REQUIRED ACTION: Once you know how many lines below hold "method", reply with that number and add nothing.

INFORMATION GIVEN Block Start

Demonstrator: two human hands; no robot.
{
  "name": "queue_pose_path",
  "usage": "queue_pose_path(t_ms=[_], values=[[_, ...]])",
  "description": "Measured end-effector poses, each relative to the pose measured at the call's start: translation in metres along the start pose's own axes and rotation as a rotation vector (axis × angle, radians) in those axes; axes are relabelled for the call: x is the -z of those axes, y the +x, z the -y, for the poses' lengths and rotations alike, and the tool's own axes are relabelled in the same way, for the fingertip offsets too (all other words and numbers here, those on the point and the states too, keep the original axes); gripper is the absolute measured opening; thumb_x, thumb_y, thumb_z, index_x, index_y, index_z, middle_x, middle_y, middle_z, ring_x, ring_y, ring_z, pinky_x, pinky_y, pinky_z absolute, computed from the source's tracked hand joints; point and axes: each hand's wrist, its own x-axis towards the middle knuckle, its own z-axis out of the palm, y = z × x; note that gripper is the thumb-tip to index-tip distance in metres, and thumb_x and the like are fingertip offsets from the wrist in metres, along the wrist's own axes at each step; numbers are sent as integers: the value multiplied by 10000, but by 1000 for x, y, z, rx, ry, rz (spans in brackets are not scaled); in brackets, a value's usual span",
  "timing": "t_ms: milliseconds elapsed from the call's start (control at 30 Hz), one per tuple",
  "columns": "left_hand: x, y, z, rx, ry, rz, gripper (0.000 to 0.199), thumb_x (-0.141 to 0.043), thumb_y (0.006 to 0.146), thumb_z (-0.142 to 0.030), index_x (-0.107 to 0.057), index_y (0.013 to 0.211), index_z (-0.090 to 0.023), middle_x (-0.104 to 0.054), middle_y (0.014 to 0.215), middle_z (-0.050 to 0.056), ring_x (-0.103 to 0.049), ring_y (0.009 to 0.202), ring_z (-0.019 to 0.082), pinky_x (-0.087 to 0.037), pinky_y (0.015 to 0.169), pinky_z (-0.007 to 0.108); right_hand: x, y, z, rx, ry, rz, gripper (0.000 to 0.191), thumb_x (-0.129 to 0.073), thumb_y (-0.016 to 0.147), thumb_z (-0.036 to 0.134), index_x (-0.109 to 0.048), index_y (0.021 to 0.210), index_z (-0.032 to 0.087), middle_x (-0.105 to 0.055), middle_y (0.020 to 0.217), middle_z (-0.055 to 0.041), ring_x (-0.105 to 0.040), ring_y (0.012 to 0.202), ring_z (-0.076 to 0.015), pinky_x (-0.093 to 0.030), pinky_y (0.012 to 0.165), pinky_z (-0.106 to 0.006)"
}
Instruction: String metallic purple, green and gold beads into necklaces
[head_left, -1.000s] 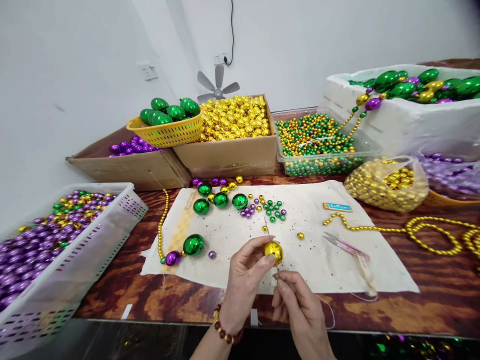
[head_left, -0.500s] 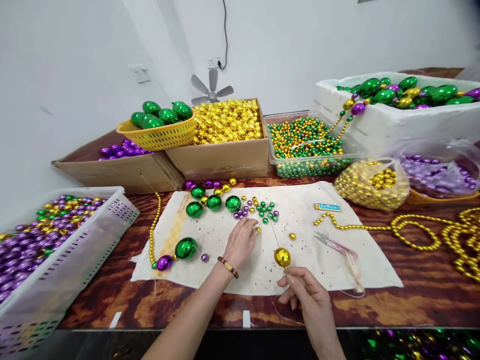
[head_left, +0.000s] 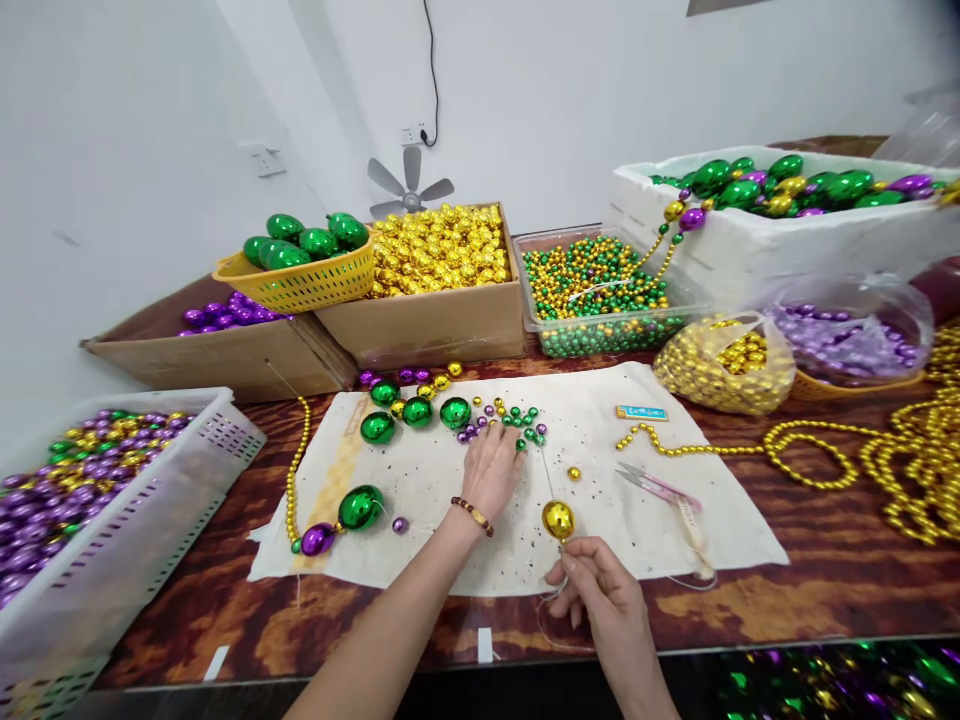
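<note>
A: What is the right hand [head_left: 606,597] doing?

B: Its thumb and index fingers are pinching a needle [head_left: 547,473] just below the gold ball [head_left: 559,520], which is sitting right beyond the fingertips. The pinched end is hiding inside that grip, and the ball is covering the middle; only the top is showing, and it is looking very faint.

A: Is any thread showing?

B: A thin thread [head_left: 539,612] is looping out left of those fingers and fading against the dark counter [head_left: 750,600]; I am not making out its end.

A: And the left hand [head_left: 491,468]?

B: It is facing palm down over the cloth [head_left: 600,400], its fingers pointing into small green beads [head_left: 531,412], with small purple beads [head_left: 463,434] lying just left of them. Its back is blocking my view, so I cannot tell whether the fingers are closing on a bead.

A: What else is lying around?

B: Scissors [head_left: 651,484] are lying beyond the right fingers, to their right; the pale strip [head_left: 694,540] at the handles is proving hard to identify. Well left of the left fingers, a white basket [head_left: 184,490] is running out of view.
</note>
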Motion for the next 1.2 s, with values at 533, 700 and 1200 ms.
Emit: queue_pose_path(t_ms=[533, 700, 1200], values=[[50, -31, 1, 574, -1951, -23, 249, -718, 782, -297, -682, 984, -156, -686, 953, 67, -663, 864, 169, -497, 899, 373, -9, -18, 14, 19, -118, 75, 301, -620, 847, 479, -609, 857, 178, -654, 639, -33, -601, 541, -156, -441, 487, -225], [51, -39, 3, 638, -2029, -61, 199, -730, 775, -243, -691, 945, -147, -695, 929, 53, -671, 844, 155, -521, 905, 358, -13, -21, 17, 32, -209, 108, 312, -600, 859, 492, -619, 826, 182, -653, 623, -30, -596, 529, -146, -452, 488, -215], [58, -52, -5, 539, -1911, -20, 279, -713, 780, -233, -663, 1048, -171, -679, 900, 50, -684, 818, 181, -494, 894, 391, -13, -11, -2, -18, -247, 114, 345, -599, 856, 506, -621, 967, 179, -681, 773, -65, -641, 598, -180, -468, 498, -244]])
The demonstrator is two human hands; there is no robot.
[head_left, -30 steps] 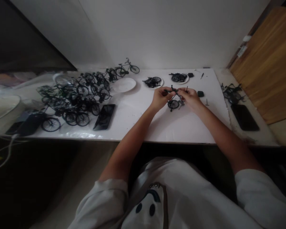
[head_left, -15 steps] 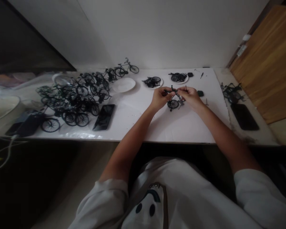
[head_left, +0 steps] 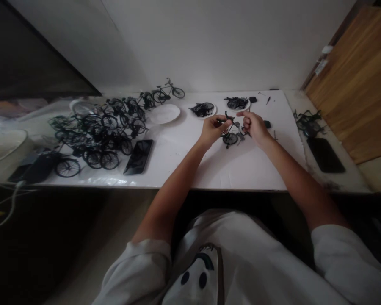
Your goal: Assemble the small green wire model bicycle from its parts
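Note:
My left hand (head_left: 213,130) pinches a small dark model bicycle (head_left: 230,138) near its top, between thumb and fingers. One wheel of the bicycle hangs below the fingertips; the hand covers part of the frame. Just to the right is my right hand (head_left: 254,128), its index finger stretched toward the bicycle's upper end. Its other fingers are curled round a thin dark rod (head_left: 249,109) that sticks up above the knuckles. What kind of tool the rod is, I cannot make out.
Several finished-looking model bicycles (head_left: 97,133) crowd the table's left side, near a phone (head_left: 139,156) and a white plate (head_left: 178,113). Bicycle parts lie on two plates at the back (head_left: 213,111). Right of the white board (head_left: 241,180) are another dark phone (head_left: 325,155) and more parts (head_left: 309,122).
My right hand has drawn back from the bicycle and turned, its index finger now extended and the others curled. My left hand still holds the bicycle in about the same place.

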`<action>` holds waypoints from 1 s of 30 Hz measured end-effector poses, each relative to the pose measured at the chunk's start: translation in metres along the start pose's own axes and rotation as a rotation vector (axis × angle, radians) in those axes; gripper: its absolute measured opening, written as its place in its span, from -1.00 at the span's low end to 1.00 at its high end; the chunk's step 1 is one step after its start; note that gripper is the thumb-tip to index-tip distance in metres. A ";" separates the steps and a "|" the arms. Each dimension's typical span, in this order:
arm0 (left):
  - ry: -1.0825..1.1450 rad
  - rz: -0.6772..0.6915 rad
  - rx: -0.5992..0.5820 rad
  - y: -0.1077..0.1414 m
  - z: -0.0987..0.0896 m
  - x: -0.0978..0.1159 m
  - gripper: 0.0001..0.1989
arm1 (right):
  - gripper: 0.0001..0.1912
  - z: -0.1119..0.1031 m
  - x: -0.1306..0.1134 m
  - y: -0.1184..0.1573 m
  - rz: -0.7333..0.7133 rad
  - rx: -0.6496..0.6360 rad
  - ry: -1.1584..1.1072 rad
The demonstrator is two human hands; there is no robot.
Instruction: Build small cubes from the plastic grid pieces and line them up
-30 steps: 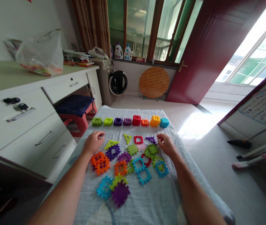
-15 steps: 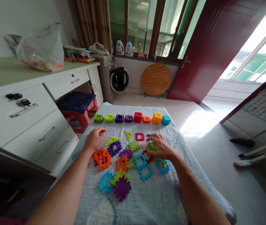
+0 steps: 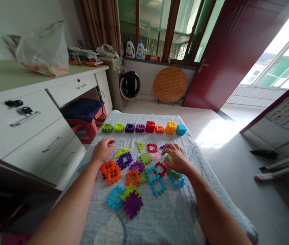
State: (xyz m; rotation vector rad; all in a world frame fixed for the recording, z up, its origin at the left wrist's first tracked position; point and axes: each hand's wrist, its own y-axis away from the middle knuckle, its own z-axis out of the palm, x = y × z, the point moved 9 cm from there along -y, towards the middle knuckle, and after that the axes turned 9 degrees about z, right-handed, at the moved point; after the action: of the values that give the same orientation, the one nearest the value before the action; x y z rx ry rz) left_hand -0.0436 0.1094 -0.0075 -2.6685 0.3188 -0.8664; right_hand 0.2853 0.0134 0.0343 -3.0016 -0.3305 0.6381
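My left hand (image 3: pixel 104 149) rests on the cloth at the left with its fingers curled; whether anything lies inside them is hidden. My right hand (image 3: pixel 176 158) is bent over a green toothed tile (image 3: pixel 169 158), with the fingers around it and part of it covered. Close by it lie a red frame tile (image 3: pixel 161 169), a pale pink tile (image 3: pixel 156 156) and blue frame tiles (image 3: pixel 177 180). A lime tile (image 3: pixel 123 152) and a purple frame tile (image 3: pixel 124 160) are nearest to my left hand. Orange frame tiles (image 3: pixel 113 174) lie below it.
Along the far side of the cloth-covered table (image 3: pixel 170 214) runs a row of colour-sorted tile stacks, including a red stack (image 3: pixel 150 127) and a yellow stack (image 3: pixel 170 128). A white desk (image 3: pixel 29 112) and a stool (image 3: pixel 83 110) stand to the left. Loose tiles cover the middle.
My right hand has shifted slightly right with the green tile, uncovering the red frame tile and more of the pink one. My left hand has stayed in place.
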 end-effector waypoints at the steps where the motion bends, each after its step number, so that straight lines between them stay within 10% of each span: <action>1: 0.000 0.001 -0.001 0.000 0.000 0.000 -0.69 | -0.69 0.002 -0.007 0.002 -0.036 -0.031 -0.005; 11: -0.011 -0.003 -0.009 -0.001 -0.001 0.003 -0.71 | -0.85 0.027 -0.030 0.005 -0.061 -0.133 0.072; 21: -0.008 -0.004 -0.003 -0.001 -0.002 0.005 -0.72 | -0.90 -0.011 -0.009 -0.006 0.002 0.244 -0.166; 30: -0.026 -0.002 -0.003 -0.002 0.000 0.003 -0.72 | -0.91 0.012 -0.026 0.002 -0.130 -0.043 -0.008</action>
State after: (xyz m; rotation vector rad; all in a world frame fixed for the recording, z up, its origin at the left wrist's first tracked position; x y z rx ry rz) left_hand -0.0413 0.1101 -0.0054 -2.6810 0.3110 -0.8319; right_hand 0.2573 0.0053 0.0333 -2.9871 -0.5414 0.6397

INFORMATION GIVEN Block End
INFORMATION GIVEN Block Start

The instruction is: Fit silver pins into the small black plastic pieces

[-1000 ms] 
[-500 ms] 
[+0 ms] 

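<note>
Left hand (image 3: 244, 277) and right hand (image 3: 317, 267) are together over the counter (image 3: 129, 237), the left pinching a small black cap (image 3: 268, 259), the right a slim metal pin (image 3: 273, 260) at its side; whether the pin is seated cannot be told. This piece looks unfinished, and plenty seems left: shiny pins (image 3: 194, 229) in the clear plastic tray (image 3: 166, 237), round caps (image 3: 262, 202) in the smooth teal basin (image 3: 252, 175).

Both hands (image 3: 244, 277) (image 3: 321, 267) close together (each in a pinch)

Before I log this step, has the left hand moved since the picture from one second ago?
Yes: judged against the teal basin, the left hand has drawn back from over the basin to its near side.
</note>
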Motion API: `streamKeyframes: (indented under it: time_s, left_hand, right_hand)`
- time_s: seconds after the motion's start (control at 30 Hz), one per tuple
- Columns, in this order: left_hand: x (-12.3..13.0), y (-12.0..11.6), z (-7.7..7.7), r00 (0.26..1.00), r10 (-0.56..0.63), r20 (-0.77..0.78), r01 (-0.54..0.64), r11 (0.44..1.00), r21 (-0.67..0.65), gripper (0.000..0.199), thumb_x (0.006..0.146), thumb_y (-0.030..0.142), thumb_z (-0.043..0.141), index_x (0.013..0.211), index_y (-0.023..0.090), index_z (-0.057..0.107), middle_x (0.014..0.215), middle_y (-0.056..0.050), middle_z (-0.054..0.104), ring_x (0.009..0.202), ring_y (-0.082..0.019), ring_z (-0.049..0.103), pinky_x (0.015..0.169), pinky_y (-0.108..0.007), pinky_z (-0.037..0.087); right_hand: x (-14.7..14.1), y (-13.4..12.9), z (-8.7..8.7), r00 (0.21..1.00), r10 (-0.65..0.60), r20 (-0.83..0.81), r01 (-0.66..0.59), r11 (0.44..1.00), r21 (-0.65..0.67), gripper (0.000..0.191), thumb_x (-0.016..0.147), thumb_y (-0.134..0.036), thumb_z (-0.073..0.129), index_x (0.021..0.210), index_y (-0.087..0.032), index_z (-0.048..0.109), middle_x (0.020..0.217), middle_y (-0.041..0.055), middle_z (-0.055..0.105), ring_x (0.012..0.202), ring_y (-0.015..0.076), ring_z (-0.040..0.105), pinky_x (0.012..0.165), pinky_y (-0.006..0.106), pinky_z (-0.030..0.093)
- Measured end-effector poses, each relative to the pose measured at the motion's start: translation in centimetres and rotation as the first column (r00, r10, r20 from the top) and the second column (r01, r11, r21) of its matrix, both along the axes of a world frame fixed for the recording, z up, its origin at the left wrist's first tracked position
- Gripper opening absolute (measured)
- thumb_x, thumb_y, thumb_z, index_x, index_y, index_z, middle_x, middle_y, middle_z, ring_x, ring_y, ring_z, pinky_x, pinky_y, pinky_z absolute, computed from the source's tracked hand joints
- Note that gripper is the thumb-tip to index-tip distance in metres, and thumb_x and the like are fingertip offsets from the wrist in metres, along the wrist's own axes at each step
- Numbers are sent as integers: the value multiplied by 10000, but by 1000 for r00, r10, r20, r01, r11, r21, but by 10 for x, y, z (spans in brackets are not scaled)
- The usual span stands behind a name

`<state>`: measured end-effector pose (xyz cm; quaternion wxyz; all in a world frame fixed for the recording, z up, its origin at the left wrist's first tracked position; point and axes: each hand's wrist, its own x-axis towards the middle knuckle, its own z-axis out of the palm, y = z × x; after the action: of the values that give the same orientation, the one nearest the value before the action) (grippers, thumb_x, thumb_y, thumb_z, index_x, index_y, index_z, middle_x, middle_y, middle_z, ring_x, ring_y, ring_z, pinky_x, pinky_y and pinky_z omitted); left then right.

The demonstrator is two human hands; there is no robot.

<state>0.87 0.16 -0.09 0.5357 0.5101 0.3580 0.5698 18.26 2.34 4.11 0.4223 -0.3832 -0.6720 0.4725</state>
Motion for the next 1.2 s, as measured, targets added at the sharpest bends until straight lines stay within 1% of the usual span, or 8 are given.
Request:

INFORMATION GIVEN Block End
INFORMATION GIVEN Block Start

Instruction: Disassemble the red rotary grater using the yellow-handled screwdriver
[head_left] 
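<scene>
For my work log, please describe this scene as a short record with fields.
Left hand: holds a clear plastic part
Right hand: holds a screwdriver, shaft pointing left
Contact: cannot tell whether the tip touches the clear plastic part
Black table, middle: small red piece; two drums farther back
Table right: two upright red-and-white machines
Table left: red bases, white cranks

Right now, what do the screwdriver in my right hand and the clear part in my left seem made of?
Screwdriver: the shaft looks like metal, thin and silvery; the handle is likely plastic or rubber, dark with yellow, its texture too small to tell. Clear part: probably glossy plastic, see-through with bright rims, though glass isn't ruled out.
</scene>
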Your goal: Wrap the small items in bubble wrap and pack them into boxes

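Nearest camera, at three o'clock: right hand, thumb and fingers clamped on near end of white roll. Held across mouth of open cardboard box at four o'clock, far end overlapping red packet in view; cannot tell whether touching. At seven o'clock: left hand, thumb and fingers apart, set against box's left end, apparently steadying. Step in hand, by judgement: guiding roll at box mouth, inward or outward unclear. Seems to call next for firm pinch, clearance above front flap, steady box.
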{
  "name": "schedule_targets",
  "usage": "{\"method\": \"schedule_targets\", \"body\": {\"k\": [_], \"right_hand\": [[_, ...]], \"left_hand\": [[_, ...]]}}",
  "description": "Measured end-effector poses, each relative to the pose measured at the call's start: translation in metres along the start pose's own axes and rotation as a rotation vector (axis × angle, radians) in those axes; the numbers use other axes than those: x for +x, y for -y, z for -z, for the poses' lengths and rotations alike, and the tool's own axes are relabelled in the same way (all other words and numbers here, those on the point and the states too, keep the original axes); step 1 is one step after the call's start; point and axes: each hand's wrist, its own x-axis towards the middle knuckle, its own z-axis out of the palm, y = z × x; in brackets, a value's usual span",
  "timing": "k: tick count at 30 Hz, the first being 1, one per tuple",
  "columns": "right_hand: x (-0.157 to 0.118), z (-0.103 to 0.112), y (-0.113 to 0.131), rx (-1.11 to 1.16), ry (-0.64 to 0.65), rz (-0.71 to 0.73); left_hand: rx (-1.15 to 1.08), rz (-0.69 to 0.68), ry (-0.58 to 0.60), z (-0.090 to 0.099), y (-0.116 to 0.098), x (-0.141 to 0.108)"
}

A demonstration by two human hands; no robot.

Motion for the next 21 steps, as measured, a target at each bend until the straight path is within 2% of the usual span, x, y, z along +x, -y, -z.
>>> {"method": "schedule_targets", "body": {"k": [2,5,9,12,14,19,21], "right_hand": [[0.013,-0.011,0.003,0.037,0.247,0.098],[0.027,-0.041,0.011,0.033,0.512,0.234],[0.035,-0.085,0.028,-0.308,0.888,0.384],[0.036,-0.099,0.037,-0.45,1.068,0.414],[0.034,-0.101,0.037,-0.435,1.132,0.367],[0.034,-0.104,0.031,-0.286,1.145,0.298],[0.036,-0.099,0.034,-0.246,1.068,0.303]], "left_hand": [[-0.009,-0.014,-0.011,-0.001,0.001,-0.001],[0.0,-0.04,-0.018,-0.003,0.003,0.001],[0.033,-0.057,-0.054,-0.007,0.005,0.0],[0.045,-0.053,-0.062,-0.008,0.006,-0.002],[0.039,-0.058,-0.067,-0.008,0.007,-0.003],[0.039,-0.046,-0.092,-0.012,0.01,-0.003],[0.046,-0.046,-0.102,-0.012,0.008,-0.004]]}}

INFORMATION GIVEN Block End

WRITTEN RESPONSE: 2